Have you ever thought about variation? It has a genetic background. VIGEs are the genetic elements that produce it. VIGEs also easily transform into RNA viruses.

The eukaryotic harbours an elaborate genetic system to control the activity of VIGEs. VIGEs are predominantly active in the germline cells.

Inducing variation in the offspring is a genetic trait.

Frontloading rules.

Mikkel Rumraket Rasmussen said...

You're simply making shit up as you go.

Dazz said...

Why call them VIGEs? Yeah, sure, acronyms make it look sciency and all, but don't be so modest man, I say we name them after their amazing discoverer: how about "Borgies"?
Frontloading your name in your terms just makes too much sense, doesn't it Borger?

AllanMiller said...

That's a testable hypothesis you've got there, Borger. You have a variation-inducing process which, you suppose, if 'for' the benefit of the organism. Prove it. Demonstrate that a model species with active TEs prospers when compared to controls with none. Demonstrate that TEs are nurtured by the organismal machinery instead of repressed. To the laboratory!

The Other Jim said...

Hmm... The data seems to show ERVs loosing their envelope protein, not vice-versa.
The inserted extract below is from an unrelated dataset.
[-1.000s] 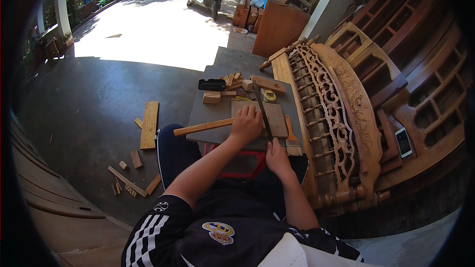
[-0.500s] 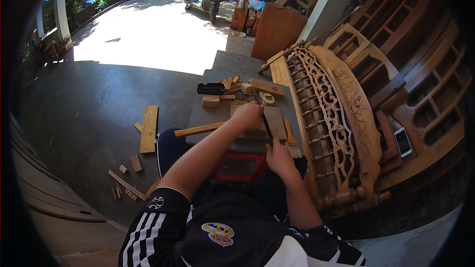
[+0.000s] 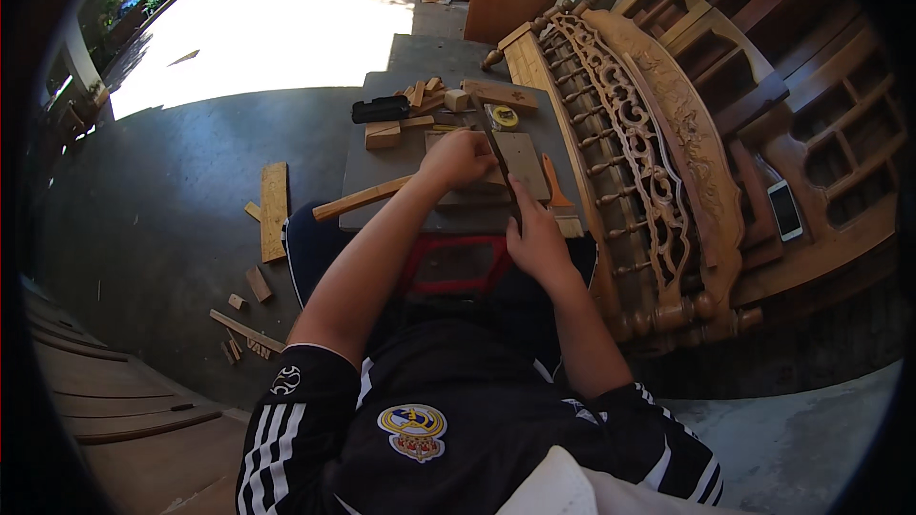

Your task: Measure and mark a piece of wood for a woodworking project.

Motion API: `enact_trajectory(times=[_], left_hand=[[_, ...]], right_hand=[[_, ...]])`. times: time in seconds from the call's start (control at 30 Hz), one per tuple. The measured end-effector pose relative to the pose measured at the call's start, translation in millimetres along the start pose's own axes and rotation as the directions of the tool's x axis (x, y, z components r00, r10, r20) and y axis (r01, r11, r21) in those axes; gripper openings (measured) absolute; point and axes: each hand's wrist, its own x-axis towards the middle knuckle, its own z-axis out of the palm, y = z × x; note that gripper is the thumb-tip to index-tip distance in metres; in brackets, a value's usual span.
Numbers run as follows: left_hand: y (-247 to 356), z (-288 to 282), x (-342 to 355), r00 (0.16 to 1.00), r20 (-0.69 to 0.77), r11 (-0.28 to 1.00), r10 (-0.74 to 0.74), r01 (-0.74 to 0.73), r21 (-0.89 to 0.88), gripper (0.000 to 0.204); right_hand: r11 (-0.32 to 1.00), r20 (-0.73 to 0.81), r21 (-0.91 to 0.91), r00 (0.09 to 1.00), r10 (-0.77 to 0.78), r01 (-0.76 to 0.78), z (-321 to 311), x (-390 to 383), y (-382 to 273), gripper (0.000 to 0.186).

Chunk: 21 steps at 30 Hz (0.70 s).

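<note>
My right hand [image 3: 537, 234] is closed around the near end of a long, dark, narrow bar-like tool [image 3: 498, 154], which slants away over a flat wooden board [image 3: 522, 151]. Just left of the tool, my left hand [image 3: 460, 160] rests over the board with curled fingers; what they pinch, if anything, is hidden. A pale wooden handle or stick [image 3: 363, 198] runs beneath my left forearm, and its far end is covered. An orange-handled paintbrush [image 3: 555, 183] lies right of the board. Beyond the hands sits a yellow tape measure [image 3: 504, 117].
The low grey table [image 3: 367, 160] also bears a black case [image 3: 379, 110], wood blocks [image 3: 384, 134] and a plank [image 3: 501, 93]. A carved wooden headboard [image 3: 658, 133] leans along the right, with a phone [image 3: 785, 210] beyond it. Wood offcuts [image 3: 274, 215] lie on the left floor.
The view has tipped downward, so the table appears higher in the picture. My left hand has shifted left of the tool's far part; my right hand keeps its grip.
</note>
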Motion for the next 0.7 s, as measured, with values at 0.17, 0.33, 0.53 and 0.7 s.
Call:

One example off the pubmed search...

middle.professor said...

I have a question about your usage of fold-change ("doubling is a two-fold change"). If I fold a paper once, I have doubled the thickness. If I fold it twice I have quadrupled the thickness. Three times, I have octupled the thickness. So a n-fold change = 2^n change in amount. Or, the fold change = log2(new amount / old amount). But above and in say microarray studies, the common usage seems to be fold change = (new amount / old amount). Indeed, I see the usage of "log2 fold change" to describe what I would think would simply be "fold change". So my question is, does this usage vary across fields? Or did the usage change historically? Or, is my idea of what should be correct usage simply wrong?

Jeff Walker
(this post is unmodified from what I deleted but didn't want to post pseudonomously)

The Other Jim said...

Fold used as "times" is unfortunately very common in molecular biology. Like "percent homologous" and all of the other odd language uses that somehow have fixed in that field (especially the "medically related" molecular biology).

Dave Carlson said...

Ugh. Percent Homologous is the worst.